I first need to sense a deep kinship with the work.

I never set out looking for this “unreal, hyper-real quality.” Maybe it’s just my personal taste in literature that makes me fall for these types of tales. All I know is that I first need to sense a deep kinship with the work and then I take a sober look at my skills to determine whether I’m able to pull off the translation.  

Korea has a long, rich literary history, and there has been a massive uptick in translated Korean literature in recent years. Why, in your opinion, are these works resonating with an international audience at this point in our history? How would you characterize contemporary Korean literature for the uninitiated Anglophone reader?

I don’t see myself as an expert on contemporary Korean literature, and Korean writing is so intellectually and aesthetically diverse that I couldn’t begin to characterize it. But I can attest to the very different reception that Korean literature received from both editors and readers even ten years ago. People just weren’t interested in books from Korea back then. Perhaps they viewed it as being too foreign, and thus too great a risk from a publisher’s perspective? The publication of Han Kang’s The Vegetarian and its 2016 Booker win no doubt played a huge role in Korean literature gaining a global appeal, but I think many factors set the stage for this to happen. Hallyu, the Korean wave, had been building steadily for two decades, there was Kyung-sook Shin’s Please Look After Mom, published in the U.S. in 2011 and considered to be the first Korean breakthrough novel, and Korea was the Market Focus of the 2014 London Book Fair. The literary world was hungry for the next big thing, and Korea was keen to export its arts, culture, and entertainment, and had the funding to make it happen.

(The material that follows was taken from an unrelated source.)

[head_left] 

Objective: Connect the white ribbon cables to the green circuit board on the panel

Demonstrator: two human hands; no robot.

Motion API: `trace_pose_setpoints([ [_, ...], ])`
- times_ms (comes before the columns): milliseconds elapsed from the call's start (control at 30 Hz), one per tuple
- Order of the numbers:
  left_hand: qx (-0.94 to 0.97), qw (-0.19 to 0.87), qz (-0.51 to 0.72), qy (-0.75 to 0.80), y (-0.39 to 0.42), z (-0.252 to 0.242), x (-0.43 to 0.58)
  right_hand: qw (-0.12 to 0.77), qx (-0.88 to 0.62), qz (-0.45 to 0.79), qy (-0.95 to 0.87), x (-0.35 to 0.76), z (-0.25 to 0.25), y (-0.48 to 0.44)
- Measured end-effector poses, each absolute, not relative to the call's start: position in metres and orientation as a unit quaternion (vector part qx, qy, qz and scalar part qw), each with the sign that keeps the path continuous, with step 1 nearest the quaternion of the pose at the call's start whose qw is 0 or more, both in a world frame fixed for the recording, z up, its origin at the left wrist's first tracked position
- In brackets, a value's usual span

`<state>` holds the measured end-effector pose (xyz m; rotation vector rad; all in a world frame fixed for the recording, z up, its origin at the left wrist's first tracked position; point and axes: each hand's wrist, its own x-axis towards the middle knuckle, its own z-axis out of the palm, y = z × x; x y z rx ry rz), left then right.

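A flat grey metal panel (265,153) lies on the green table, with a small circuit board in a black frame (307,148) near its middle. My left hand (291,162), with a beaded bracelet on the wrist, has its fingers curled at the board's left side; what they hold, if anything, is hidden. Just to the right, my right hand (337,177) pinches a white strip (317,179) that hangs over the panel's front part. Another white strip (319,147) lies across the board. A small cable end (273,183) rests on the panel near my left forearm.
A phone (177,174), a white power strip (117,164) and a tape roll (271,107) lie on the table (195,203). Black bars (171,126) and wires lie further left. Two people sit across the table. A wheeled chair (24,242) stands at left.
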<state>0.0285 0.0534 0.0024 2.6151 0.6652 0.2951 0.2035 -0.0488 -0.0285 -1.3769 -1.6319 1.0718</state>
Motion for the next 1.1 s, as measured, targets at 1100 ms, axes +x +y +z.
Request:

Finally, what are you working on now?

I’m going to sound crazy, because I have my hand in so many different projects right now. But I should add that I only try to take on things I absolutely love, which goes to show that there’s a wealth of brilliant Korean literature out there!

I just finished translating another incredible, sinister collection by Ha Seong-nan called Bluebeard’s First Wife. If you think Flowers of Mold is unsettling and surreal, Bluebeard’s First Wife kicks it up a notch. I’m in the middle of translating two extraordinary writers I came across only recently, though they’re very established in Korea and have quite a following: Kim Yi-seol and Kang Young-sook. Remember these names—you’ll be hearing about them from now on. I’m also working on a powerful, moving autobiographical comic by Yeon-sik Hong for Drawn & Quarterly, waiting for Han Yujoo to send me her new novel (which she expects to finish this April), and oh, did I mention I’m writing my own novel?

JANET HONG is a writer and translator based in Vancouver. Her translation of Han Yujoo’s The Impossible Fairy Tale was a finalist for both the 2018 PEN Translation Prize and the 2018 National Translation Award. She has also translated Ancco’s Bad Friends, Seong-nan Ha’s Flowers of Mold, and Keum Suk Gendry-Kim’s Grass.

SAMANTHA KIRBY is a third-year MFA candidate in literary translation at the University of Arkansas, where she serves as translation editor in fiction for the Arkansas International. She is the recipient of the 2018 Lily Peter Fellowship in Translation.